Cornel’s first days of formal education were while the family lived in New Zealand, and the first school he attended was in Dunedin.

“I hated it so much that at first I would often come walking home,” he explains, “only to be sent back to school with a scolding from ‘mum’ and a pack of chewing gum.” [A holdover in speech patterns from his youth in New Zealand is his continued British English reference to his mother.]

The childhood memory Cornel most associates with his father, is trying to keep up with him.                            

“No matter where we went (and we traveled a great deal), Dad was always far in front of the rest of us, all of whom were desperately attempting to keep up,” he says. “Venemas are not the kind of people who like to live life at a slow or leisurely pace!”

But keeping up with his father by becoming a minister was not Cornel’s original plan.

Dr. Cornel Venema

“When I began study at Trinity Christian College, I wanted to major in philosophy and possibly attend law school,” he says. “I do not remember any single event or cluster of events that led me to decide toward the end of my first year of college that I should prepare for seminary and eventual entrance, D.V., into the ministry. My father never expressly encouraged me to enter the ministry, though the most significant factor in my life that led me to do so was his example as a minister of the gospel. Once I announced to my parents that I had decided to pursue the ministry, they were, of course, very pleased and supportive.”

They may have expressed their pleasure and support to Cornel in person, but they were a bit apprehensive the first time he exhorted in their church.

“My wife and I heard him preach for the first time in Pella,” says Dr. Richard Venema. “Not having a clue as to how he would do, we decided to sit in the back of the balcony. Happily we were pleasantly surprised and thankful.”

Richard claims Cornel never gave his parents any trouble and they always had a good relationship, but he was concerned about Cornel’s decision to attend Princeton.

“As a father I had some concern when he received a scholarship from Princeton,” Dr. Richard Venema says. “In fact, I bluntly told him that if he bought into the devilish liberal theology of that institution I would rather see him dig ditches than become a minister.”

“The Lord was good,” he adds. “He became a very faithful pastor of the Ontario CRC, a church within three miles of the one I was serving…. When he received his Ph.D., the elders informed the Classis meeting of it and that he had even graduated magna cum laude. Some of the more liberal pastors then approached him and said that he surely could not agree with his dad. Evidently he told them that after Princeton he agreed with me more than ever.”

The father and son share more than similar theological convictions. They share a passion for the gospel’s proclamation to the lost. Although they have both served as effective leaders in ecclesiastical and educational settings, they prize the pastoral ministry. But each man has his own unique personality and followed his own path into the ministry.

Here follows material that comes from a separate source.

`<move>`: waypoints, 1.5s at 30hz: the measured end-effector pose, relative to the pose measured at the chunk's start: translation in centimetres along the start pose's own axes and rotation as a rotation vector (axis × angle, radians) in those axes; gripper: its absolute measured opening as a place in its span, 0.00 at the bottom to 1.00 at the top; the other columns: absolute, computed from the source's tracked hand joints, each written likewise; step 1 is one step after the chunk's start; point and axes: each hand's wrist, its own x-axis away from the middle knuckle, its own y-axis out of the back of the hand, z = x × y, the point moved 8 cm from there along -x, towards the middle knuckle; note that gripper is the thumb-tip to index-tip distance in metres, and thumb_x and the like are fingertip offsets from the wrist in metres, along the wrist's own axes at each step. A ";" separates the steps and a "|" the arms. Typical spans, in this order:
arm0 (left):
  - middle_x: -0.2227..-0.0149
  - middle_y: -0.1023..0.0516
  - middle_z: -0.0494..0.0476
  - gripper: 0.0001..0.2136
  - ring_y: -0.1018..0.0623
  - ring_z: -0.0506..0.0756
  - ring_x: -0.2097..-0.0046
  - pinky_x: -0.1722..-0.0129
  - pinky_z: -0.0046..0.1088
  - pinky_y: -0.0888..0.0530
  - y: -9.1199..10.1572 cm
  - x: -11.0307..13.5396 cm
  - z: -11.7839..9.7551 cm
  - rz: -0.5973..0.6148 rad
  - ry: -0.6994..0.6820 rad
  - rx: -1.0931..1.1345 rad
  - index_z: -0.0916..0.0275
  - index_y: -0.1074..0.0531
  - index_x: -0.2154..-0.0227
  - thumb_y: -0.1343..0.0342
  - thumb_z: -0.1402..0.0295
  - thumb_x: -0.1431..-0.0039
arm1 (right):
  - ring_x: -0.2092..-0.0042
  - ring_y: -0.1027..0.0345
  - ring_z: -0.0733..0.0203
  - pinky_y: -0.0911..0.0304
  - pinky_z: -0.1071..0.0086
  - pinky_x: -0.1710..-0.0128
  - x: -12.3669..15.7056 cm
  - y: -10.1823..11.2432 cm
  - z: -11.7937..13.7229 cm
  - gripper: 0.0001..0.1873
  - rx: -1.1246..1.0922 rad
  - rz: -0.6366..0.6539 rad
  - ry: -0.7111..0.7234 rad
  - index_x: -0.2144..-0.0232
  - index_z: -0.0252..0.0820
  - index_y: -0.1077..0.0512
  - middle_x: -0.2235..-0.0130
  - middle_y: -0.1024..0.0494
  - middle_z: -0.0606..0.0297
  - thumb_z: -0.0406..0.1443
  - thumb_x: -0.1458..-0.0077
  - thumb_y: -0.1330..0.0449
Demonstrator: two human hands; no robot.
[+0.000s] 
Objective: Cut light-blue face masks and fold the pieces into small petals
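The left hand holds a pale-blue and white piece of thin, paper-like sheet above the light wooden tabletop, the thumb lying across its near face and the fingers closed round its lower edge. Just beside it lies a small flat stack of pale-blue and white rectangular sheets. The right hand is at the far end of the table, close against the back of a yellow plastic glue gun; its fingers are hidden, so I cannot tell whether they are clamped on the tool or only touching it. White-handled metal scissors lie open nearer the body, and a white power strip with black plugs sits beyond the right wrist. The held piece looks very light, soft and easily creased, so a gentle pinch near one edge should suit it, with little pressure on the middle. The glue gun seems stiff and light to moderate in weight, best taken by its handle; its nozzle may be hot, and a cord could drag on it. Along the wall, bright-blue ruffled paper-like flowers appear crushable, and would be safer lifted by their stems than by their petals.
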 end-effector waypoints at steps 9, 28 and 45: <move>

Richard Venema was born on a farm near Hospers, IA, on April 15, 1922, as one of seven siblings. Two of his brothers also became ministers, serving CRC congregations primarily in Canada.

Richard remembers his mother teaching him at a young age to sing, “Jesus Loves Me” and to recite Psalm 23. He was 9 years old when she died in 1931. He recalls her hospitalization and subsequent death at the age of 33.

“The picture of her lying on that bed on which she died is printed indelibly on my mind,” he says. “The same is true of her kissing me and saying, ‘I want to see you in heaven.’ I remember sitting on the front steps of our house on the unhappiest 4th of July of my life.”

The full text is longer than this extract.